§ **Task brief**
Count the lines below that include the word "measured", then give that number and no other words.

*** Opening of The data ***

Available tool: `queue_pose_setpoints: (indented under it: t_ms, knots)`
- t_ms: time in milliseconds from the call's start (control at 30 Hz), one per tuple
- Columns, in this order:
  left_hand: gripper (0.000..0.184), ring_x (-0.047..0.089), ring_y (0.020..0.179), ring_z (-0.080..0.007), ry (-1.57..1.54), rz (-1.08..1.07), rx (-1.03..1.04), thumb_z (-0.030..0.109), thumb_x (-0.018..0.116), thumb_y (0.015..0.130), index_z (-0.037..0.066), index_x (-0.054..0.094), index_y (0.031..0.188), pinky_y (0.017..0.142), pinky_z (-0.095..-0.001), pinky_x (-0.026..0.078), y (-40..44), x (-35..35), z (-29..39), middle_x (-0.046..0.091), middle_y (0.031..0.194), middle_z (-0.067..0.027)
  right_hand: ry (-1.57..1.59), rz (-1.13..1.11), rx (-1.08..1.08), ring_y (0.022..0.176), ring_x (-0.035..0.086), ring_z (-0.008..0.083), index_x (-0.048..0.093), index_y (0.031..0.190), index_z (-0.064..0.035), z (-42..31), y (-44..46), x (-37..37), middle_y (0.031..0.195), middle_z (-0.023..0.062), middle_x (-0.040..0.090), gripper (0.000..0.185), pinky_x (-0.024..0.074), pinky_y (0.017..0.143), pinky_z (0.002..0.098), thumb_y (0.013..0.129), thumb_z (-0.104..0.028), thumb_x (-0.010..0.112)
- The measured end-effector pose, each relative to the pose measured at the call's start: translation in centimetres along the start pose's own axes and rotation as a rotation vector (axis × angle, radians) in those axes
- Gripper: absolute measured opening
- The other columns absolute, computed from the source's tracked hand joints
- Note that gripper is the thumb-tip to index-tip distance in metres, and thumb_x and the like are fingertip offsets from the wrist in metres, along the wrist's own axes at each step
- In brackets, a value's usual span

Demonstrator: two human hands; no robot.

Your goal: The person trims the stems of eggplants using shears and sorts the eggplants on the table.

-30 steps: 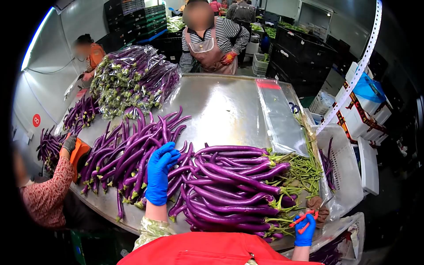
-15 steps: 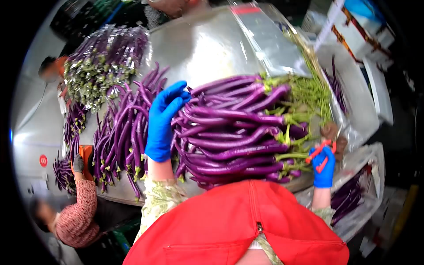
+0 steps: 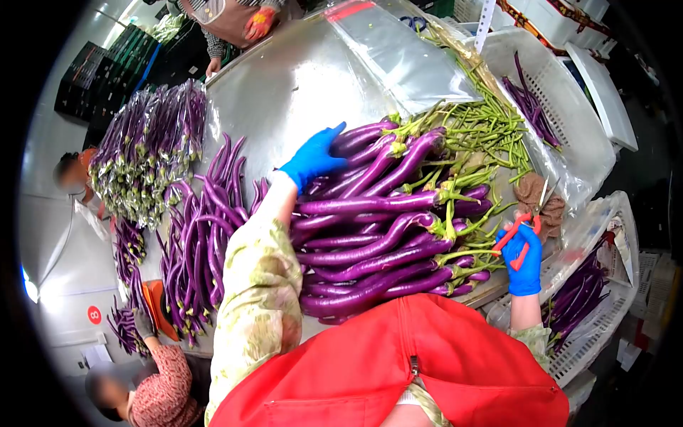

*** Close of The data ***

§ **Your response**
2